### EXERCISE
Where does the word "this" appear in the data? Copy every line that holds it.

--

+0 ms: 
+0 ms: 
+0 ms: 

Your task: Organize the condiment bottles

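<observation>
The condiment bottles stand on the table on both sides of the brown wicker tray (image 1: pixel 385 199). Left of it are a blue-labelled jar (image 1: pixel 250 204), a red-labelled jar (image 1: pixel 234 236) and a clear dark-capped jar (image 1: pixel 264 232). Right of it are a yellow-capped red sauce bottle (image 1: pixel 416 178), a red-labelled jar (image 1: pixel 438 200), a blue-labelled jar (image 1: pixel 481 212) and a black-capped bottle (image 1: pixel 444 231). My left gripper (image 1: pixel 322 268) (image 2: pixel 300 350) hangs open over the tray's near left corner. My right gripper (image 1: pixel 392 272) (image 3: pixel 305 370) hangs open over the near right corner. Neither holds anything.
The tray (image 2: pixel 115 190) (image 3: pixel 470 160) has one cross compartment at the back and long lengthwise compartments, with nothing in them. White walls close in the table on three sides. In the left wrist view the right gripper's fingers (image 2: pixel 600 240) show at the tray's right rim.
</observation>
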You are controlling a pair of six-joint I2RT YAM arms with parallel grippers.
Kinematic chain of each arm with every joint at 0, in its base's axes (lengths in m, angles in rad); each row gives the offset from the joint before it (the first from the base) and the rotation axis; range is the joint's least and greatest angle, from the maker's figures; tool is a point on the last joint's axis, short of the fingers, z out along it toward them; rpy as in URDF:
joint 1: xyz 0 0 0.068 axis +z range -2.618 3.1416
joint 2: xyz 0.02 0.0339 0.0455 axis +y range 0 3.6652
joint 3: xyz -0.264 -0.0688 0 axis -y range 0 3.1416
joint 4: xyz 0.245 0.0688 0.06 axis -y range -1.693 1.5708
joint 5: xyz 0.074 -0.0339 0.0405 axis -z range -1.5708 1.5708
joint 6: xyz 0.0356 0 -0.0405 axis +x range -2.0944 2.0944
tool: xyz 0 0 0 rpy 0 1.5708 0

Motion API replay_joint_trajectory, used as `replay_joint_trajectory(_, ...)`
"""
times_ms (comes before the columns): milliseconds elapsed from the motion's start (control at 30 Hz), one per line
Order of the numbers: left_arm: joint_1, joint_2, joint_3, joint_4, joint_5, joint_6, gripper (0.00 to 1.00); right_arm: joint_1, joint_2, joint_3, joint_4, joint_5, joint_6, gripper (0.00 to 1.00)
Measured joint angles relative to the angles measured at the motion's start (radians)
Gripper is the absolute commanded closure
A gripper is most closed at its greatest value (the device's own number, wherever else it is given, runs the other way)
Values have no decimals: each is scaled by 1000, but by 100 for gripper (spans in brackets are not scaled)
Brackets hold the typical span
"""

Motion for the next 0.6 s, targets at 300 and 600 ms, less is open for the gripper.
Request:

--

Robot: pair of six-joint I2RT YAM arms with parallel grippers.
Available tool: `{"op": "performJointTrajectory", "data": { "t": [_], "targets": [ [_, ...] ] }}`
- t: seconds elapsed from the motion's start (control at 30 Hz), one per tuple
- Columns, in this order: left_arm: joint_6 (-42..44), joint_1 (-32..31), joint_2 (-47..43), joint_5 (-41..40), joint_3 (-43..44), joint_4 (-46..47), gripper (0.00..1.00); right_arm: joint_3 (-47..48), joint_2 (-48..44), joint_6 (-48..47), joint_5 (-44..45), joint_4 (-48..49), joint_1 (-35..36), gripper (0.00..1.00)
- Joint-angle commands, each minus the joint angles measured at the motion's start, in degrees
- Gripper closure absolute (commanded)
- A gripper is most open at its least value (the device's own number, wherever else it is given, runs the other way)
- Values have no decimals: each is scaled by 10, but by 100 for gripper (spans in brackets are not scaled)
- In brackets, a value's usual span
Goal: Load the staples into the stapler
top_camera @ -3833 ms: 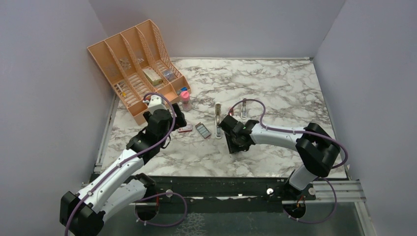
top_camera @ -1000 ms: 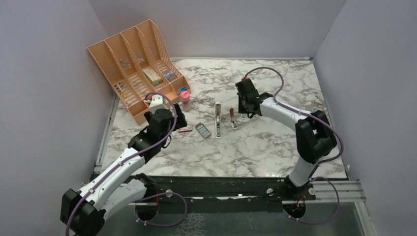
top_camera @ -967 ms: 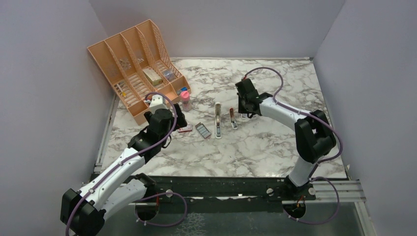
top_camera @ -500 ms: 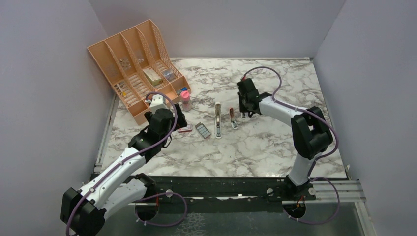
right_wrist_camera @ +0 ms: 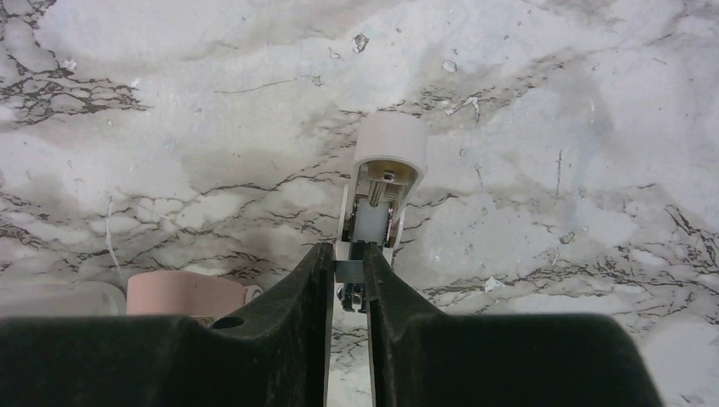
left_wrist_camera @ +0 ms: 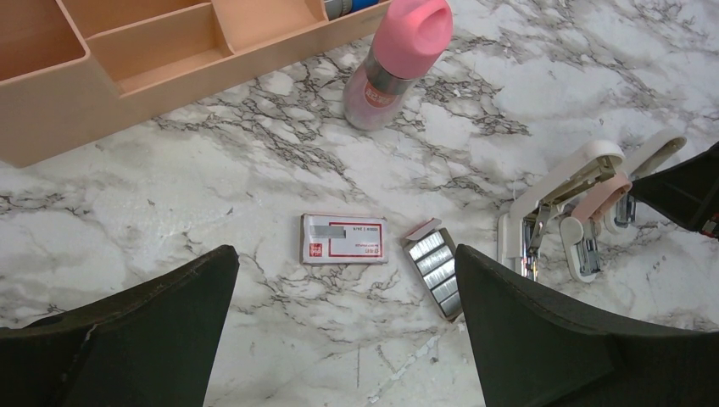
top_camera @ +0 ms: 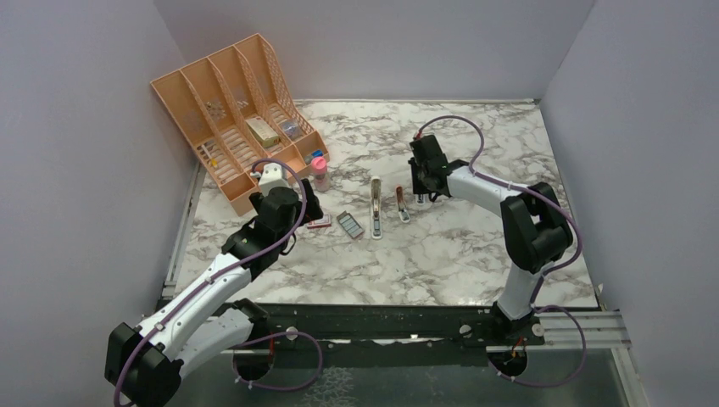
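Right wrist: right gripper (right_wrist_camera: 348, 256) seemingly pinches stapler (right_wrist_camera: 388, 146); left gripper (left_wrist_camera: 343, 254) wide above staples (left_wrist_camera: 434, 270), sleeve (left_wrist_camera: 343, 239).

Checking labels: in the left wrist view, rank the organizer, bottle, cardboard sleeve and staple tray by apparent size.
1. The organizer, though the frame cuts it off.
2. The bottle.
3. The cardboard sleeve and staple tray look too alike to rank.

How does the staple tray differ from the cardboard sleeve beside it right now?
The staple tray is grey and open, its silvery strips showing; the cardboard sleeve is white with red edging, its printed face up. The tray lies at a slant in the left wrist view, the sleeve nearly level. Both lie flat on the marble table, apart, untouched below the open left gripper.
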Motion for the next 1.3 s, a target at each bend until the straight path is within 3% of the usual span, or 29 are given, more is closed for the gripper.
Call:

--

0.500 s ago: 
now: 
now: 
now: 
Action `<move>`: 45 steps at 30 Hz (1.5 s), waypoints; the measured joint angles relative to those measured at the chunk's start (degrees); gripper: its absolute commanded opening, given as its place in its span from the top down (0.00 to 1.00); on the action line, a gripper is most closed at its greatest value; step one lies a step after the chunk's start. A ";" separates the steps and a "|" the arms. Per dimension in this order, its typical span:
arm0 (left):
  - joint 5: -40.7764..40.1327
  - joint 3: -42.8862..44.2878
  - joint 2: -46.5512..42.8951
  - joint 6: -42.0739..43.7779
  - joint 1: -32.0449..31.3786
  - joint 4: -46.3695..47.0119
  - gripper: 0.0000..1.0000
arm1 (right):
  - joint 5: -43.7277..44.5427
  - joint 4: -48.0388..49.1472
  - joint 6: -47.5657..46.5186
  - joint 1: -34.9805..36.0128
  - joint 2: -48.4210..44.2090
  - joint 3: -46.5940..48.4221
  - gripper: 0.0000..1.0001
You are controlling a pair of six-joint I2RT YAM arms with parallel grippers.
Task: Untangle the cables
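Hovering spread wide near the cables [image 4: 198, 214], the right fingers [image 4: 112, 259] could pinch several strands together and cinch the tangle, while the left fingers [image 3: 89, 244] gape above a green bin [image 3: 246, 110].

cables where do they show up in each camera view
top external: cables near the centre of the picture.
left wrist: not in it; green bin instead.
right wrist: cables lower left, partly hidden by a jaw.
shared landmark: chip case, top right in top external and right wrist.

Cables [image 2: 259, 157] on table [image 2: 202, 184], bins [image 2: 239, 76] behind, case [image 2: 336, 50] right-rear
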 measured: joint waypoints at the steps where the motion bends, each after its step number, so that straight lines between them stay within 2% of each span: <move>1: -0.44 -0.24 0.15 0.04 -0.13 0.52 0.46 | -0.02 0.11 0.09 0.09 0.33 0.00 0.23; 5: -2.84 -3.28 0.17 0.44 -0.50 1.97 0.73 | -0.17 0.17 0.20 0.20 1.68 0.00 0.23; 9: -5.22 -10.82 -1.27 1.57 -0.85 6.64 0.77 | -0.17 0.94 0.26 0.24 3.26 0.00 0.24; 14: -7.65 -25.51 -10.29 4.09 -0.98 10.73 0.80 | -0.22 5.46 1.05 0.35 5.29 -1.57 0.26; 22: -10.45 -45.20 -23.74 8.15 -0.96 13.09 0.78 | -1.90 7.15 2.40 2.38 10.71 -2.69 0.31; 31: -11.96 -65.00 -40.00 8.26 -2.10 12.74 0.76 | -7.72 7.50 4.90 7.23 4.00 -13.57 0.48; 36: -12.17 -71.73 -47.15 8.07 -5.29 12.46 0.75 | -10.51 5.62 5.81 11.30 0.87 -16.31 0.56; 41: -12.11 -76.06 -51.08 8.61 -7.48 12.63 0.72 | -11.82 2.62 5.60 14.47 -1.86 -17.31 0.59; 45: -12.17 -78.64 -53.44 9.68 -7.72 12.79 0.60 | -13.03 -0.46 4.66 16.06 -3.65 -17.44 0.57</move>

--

### YOUR SOLUTION
- Columns, in this order: left_arm: joint_6 (-42..44), joint_1 (-32..31), joint_2 (-47..43), joint_5 (-41..40), joint_3 (-43..44), joint_4 (-46..47), gripper (0.00..1.00); right_arm: joint_3 (-47..48), joint_2 (-48..44), joint_6 (-48..47), joint_5 (-44..45), joint_4 (-48..49), joint_1 (-35..36), gripper (0.00..1.00)
Action `<move>`: 45 steps at 30 Hz (1.5 s), waypoints; the measured joint angles relative to those measured at the chunk's start (degrees); gripper: its absolute commanded opening, given as its place in its span from the top down (0.00 to 1.00); on the action line, a gripper is most closed at its greatest value; step one lies a step after the chunk's start. A ";" separates the steps and a "|" the arms. Per dimension in this order, its typical span:

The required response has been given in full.